Une succession de difficultés et de retards

La baisse subite de la demande (-20%) et des prix de l’électricité du fait de la pandémie, qui coïncide malencontreusement avec des opérations de maintenance importantes sur les centrales nucléaires perturbées, elles aussi, par le confinement, et les difficultés récurrentes du chantier de l’EPR de Flamanville, mettent EDF dans une situation financière très dégradée. On peut ajouter à la liste de ses difficultés, le retard très prévisible du chantier de la centrale nucléaire d’Hinkley Point au Royaume Uni et le conflit avec les distributeurs indépendants d’électricité. Enfin, la réforme de la régulation du nucléaire français sera, elle aussi, très certainement reportée. Elle devait pourtant permettre à EDF de mieux couvrir ses coûts sur l’électricité que le groupe est contraint de vendre à ses concurrents.

Il faut donc permettre autrement à EDF de faire face à ses déséquilibres structurels. L’Etat, qui détient 83,6% du capital de l’électricien, serait ainsi contraint de recapitaliser le groupe avant la fin de l’année. Même si cette question n’a pas encore été abordée par le conseil d’administration de l’entreprise publique.

EDF a en tout cas déjà dû renoncer à ses objectifs financiers pour 2020 et 2021 et a prévenu que la production nucléaire française devrait s’établir cette année à son plus bas niveau depuis trente ans. Selon une analyse de Morningstar, publiée il y a quelques jours, la chute de la production nucléaire française au cours des années 2020-2022 pourrait se traduire par une augmentation de la dette d’EDF de 10,6 milliards d’euros, en supposant qu’aucun dividende ne soit versé pendant cette période.

La dette gonfle rapidement

«La crise actuelle précipite EDF dans des difficultés financières (…) en raison de la baisse de la production et de la chute des prix sur les marchés de gros, qui vont fortement pénaliser l’entreprise à l’horizon de 2021», a déclaré à l’agence Reuters une source proche de la direction du groupe. «Les difficultés arriveront fin 2020 et une recapitalisation risque d’être nécessaire à ce moment-là.»

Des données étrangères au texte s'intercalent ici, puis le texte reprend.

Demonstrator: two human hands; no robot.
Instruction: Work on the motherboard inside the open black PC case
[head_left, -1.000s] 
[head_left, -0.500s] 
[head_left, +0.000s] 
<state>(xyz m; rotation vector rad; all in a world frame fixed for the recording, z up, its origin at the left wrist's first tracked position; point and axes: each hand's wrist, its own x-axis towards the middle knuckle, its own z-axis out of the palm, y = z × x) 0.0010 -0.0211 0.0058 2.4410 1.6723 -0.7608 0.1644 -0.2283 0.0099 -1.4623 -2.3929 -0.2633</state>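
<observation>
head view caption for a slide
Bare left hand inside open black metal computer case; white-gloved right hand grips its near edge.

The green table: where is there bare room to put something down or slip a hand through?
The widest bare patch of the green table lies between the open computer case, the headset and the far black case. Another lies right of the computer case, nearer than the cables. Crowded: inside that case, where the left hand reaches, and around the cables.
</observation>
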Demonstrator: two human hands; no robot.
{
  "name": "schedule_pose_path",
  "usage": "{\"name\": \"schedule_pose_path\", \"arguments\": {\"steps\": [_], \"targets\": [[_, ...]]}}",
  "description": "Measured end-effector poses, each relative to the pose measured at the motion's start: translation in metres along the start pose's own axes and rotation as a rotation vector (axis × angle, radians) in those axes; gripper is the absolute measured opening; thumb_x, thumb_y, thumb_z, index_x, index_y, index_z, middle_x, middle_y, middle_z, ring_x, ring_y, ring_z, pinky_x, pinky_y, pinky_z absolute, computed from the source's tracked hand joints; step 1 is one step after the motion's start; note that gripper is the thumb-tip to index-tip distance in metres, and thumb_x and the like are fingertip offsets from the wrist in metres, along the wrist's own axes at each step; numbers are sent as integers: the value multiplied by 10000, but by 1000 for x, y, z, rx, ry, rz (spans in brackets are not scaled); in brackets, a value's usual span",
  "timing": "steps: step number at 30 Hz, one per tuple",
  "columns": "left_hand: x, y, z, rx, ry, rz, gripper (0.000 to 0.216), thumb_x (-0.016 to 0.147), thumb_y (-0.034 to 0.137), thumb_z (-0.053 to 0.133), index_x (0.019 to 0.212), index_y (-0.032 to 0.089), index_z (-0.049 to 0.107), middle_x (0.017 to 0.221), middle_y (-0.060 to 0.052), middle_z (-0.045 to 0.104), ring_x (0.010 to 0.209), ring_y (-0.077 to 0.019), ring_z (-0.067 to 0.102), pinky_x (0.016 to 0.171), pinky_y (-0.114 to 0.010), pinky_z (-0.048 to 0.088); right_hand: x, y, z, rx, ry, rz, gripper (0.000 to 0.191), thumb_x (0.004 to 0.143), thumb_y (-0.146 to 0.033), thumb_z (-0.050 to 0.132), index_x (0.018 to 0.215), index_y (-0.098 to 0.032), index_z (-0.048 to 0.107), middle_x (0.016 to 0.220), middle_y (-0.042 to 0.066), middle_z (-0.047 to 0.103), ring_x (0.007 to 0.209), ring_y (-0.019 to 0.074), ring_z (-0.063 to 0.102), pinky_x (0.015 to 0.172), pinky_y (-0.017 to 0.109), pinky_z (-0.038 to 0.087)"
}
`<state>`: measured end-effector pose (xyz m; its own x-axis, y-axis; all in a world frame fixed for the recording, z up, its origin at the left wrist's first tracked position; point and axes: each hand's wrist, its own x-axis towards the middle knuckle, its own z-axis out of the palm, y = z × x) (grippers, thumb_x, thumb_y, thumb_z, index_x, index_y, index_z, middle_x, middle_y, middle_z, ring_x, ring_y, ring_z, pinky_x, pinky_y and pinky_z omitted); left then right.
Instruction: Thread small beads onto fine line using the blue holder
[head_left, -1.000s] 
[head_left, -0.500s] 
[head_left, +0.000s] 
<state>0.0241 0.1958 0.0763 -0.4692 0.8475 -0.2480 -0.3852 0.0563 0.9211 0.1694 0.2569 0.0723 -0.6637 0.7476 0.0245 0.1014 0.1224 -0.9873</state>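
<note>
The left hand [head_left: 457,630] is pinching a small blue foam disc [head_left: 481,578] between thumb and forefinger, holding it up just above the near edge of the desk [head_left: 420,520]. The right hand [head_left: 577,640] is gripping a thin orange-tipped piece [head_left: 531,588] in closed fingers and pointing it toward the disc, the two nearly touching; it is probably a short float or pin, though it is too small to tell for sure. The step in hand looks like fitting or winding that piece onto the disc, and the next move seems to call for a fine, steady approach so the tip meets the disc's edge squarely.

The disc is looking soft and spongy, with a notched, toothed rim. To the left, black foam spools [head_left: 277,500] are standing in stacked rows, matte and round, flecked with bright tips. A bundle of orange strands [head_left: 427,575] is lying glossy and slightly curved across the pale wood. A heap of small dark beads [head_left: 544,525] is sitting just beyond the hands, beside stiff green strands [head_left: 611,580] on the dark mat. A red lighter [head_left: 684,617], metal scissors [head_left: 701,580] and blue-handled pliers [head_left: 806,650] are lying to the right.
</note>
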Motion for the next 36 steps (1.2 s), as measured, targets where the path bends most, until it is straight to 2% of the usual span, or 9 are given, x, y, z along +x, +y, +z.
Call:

EDF n’est pas aujourd’hui la grande entreprise la plus directement menacée par les conséquences de l’épidémie de coronavirus. Air France, par exemple, se trouve dans une situation financière bien plus difficile. A la fin de l’année dernière, la trésorerie d’EDF représentait 22,8 milliards d’euros et le groupe disposait de 10,3 milliards de lignes de crédit à court terme. Mais EDF est un élément essentiel de la transition et ses conditions d’exploitation sont dégradées et ses marges de manœuvre limitées. L’électricien ne dispose pas aujourd’hui des moyens d’investir pour moderniser et encore moins renouveler son outil industriel.

«La situation actuelle n’est pas pérenne car une partie de nos investissements ne nous rapporte rien, ce qui nous oblige à creuser la dette. Je pense que, fin 2020, on dépassera l’objectif de ratio dette sur Ebitda [bénéfice brut] de 2,7 fois», explique la source interrogée par Reuters. «Une fois ce ratio franchi, on sera dégradé par les agences de notation, ce qui augmentera le coût de l’emprunt. C’est ce qui précipite petit à petit les difficultés de la boîte. Tous les feux se mettent à l’orange, voire au rouge.» A la fin de l’année 2019, la dette nette d’EDF s’établissait à 41,1 milliards d’euros et son ratio dette nette sur Ebitda était de 2,46.

Pour éviter que ce ratio dépasse largement les 3 dans les prochains mois, une recapitalisation semble indispensable. EDF avait déjà procédé au début de l’année 2017 à une augmentation de capital de près de 4 milliards d’euros, dont 3 milliards souscrits par l’Etat. Cette fois, l’apport en capital devrait être encore plus important et supérieur à 5 milliards d’euros.